Tantiusques ("Tant-E-oos-kwiss") is a 57 acre open space reservation and historic site registered with the National Register of Historic Places. The reservation is located in Sturbridge, Massachusetts, and is owned and managed by The Trustees of Reservations; it is notable for its historic, defunct graphite mines. This is a rural area with much of the adjacent and surrounding area undeveloped and forested. The reservation is entirely forested with oak-hickory forest and red maple in the wet areas and mountain laurel abundant throughout the understory. The name Tantiusques comes from a Nipmuc word meaning “the place between two low hills." The Nipmuc used the graphite to make ceremonial paints. The property also contains the ruins of a 19th-century period house that belonged to a mine worker of mixed African American and Native American ancestry.

==History==
In 1644, John Winthrop the Younger, son of the first leader of the Massachusetts Bay Colony, purchased the area now occupied by the reservation from the Nipmuc and began a commercial mining operation. Besides graphite, the mine yielded modest amounts of lead and iron. The mine stayed in the hands of the Winthrop family until 1784 despite difficulties extracting minerals and its poor financial return.
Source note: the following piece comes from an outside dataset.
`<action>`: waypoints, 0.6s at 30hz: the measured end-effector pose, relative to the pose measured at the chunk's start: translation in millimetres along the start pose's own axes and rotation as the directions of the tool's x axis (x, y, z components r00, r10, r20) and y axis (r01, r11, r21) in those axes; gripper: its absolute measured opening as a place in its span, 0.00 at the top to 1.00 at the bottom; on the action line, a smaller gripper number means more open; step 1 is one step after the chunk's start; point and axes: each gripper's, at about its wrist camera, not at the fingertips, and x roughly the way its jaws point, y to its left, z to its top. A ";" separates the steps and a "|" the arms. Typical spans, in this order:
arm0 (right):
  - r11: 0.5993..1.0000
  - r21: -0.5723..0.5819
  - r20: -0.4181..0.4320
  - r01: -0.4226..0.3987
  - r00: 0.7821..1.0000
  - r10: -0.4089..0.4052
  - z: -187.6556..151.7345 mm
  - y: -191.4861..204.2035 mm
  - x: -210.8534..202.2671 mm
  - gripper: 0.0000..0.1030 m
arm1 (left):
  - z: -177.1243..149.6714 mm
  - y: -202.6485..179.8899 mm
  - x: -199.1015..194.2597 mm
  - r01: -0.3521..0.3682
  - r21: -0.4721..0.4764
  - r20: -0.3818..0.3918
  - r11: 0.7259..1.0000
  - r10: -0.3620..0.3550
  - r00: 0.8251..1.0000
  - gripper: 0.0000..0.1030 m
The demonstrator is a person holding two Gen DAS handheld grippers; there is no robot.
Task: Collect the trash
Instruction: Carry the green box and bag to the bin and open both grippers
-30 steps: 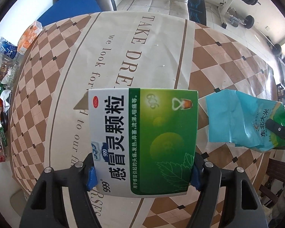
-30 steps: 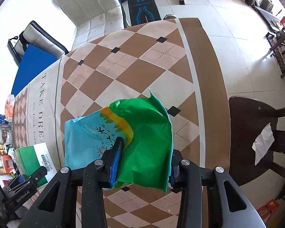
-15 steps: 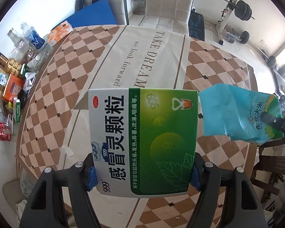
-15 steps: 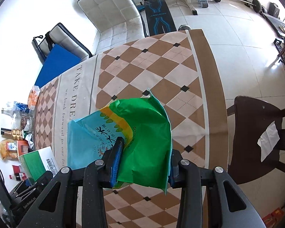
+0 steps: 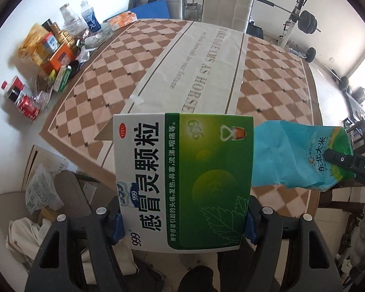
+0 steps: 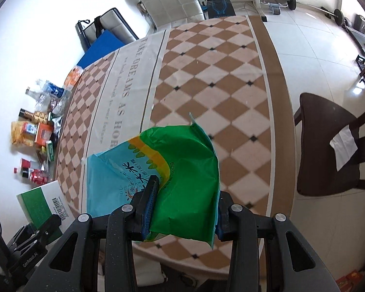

In 1828, Frederic Tudor, a Boston merchant, purchased the property. He successfully mined the graphite for over a quarter of a century until his death in 1864 when the mining operation ceased with his death. He had employed Captain Joseph Dixon and his son, who would later found the J.D. Crucible Company of New Jersey. This company eventually evolved into Dixon Ticonderoga, the famous manufacturer of pencils.

By 1910 all mining operations at Tantiusques had ceased. Although forest has since reclaimed the area, mine cuts, ditches, tailings piles and several shafts are still visible. The mineshaft that tunnels into the face of the low ridge is the most recent of the excavations, dating to 1902. Most of the mining at Tantiusques was of the open trench variety. A cut along a ridge top on the property is the partially filled-in remainder of what was once a trench 1000 ft long, 20 to 50 ft deep, and roughly 6 ft wide.

Tantiusques was acquired by The Trustees of Reservations in 1962 through land donated by Roger Chaffee, given in memory of his professor, George H. Haynes, of Worcester Polytechnic Institute. Professor Haynes, a Sturbridge native, published The Tale of Tantiusques - An Early Mining Venture in Massachusetts in 1902. In 1983, through the efforts of the Sturbridge Historical Commission, the mine was placed on the National Register of Historic Places.

==The Crowd Site==
The Crowd Site, a satellite parcel belonging to the Tantiusques reservation and purchased in 2002, contains the foundations of a house and barn belonging to Robert Crowd, of mixed African American and Native American ancestry, who worked in the mine in the 1850s. Among the customers of the mine during the time it was operated by Crowd was the pencil factory of Henry David Thoreau better known as author of Walden; or, Life in the Woods.

Crowd's house measured 20 by 25 ft and was constructed circa 1815 by a newlywed couple, John Davis and Rhoda Vinton. They built their home on land owned by Rhoda's father, Jabez Vinton. With the death of John Davis in 1820, Rhoda moved back into her father's home and the house she and her husband built became a rental property. For the next 22 years it remained so and in 1830 its occupants included men who worked in the nearby graphite mine. In 1842 the house and property were purchased by Robert Crowd and his wife Diantha Scott.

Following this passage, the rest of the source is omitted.